- **The problem**
Check each line of the data for "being" and select those that have it.

- **Source records**
------

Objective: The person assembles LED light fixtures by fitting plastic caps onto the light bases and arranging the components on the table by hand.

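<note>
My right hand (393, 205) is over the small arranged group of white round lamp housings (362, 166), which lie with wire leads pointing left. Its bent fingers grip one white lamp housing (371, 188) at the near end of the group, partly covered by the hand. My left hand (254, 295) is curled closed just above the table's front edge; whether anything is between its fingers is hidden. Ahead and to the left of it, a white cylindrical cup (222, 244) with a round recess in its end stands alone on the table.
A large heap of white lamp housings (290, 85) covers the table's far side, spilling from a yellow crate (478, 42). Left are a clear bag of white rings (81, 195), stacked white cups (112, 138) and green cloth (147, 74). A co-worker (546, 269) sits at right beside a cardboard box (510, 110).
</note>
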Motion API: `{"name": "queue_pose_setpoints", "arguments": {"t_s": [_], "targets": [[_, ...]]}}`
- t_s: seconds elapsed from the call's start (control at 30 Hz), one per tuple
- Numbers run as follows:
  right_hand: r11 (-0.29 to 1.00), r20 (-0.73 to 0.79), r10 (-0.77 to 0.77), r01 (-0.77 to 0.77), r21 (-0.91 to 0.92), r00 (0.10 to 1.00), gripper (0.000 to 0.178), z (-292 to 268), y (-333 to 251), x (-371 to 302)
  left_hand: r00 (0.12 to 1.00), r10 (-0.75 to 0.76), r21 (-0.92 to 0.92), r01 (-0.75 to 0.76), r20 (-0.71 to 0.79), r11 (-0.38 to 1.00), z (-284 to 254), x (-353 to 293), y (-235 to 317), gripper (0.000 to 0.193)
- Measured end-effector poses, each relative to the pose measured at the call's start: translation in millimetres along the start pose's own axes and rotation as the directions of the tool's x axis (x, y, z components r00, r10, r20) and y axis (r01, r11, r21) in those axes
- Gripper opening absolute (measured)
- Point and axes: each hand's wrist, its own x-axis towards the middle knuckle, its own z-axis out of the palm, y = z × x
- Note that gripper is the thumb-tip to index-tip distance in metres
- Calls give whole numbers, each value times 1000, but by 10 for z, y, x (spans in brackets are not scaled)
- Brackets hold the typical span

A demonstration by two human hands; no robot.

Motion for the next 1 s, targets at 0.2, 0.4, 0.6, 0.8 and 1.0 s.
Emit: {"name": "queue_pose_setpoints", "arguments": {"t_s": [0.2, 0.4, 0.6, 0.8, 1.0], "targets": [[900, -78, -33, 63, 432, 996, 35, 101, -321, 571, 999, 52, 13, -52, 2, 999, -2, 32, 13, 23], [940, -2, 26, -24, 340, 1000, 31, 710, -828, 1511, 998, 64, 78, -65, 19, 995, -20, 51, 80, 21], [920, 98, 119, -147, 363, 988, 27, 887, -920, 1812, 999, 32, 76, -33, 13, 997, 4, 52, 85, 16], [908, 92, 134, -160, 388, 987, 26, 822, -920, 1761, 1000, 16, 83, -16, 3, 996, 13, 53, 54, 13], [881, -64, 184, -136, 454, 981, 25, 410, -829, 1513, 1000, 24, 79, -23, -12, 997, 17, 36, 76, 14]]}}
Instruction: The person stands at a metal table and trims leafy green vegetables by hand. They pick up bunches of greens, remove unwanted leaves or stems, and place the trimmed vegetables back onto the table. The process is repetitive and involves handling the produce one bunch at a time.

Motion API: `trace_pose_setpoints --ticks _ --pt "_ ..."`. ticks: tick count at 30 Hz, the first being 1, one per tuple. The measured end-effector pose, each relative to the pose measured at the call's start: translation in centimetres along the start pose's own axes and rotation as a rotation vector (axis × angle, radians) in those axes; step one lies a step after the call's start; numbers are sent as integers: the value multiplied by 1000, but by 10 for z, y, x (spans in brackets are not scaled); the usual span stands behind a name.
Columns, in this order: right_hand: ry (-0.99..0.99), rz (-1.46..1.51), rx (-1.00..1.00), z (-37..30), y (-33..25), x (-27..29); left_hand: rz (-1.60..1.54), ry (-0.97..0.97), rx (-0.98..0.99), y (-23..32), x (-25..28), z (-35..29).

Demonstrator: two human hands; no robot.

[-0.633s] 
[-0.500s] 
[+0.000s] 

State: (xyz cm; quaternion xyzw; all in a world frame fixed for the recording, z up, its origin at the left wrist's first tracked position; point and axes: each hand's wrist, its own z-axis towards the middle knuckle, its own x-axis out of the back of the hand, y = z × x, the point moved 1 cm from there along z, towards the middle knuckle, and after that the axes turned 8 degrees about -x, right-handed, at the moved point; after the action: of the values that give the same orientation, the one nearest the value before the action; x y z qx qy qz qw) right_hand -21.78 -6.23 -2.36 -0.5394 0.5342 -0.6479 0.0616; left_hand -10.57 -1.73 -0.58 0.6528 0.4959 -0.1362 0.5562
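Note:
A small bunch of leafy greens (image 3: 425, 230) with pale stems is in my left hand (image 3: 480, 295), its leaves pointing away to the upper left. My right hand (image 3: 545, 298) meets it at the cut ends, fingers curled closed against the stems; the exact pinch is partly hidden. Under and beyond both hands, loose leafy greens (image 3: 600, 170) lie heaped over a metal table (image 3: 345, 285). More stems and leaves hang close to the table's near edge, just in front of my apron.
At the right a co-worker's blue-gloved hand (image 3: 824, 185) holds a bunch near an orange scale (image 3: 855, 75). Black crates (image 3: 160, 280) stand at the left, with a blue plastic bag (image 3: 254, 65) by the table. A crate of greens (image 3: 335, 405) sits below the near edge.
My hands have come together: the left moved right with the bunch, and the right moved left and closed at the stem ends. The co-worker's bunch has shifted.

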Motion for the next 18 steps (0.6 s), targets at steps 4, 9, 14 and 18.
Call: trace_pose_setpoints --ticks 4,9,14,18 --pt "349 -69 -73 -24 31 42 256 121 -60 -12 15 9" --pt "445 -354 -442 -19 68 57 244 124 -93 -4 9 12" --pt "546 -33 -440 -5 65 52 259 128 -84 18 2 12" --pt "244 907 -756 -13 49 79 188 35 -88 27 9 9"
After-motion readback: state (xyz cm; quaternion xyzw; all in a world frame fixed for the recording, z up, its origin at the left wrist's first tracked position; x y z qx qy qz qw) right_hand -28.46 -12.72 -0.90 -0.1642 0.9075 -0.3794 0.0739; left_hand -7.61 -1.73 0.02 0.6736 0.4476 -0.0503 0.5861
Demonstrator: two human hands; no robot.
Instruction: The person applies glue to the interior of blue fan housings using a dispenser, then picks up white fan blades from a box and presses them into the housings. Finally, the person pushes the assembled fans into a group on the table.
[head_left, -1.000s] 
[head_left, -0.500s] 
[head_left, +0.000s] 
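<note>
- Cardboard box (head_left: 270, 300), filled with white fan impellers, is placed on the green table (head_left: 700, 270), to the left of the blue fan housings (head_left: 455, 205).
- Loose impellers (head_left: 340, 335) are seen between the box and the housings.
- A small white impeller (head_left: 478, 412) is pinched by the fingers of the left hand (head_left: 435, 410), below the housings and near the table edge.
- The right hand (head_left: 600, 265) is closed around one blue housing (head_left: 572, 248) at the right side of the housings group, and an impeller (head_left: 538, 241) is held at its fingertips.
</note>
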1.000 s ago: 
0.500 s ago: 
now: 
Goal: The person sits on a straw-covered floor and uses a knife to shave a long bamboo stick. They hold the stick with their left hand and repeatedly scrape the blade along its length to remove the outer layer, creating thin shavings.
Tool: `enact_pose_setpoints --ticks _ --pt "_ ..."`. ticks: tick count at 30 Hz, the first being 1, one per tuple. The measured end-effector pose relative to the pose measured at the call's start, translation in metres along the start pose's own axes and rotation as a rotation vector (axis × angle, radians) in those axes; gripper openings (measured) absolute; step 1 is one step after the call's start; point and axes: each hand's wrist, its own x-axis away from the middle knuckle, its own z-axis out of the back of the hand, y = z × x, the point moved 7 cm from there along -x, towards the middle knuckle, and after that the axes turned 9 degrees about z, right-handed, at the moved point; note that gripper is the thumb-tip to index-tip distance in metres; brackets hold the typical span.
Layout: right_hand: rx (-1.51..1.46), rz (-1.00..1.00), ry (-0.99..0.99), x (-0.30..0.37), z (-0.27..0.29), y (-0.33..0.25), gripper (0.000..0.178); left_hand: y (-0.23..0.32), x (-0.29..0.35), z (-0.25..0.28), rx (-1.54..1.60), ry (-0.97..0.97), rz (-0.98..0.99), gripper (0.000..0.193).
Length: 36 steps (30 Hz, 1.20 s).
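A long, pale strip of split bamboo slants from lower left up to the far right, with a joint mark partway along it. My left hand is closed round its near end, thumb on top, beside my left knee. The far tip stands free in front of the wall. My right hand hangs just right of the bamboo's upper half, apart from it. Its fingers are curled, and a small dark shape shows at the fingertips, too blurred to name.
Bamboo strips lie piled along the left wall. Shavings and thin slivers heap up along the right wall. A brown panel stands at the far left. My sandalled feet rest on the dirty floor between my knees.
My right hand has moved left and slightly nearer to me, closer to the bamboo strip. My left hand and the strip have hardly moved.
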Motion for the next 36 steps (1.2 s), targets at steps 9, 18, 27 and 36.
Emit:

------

- **Your response**
Motion API: `trace_pose_setpoints --ticks _ --pt "_ ..."`. ticks: tick count at 30 Hz, the first being 1, one per tuple. The measured end-effector pose, each relative to the pose measured at the call's start: translation in centimetres along the start pose's own axes and rotation as a rotation vector (axis × angle, radians) in those axes; step one lies a step after the call's start; numbers are sent as integers: the value multiplied by 1000, but by 10 for z, y, x (spans in brackets are not scaled); the usual span stands behind a name.
Tool: `enact_pose_setpoints --ticks _ --pt "_ ..."`. ticks: tick count at 30 Hz, the first being 1, one per tuple. The measured end-effector pose relative to the pose measured at the call's start, translation in metres along the start pose's own axes and rotation as a rotation vector (axis × angle, radians) in those axes; gripper openings (measured) absolute; step 1 is one step after the call's start; point and axes: each hand's wrist, its own x-axis away from the middle knuckle, its own z-axis out of the back of the hand, y = z × x, the point moved 7 cm from there along -x, towards the middle knuckle, and after that the axes turned 9 degrees about z, right-handed, at the moved point; note that gripper is the thumb-tip to index-tip distance in metres; brackets hold the typical span.

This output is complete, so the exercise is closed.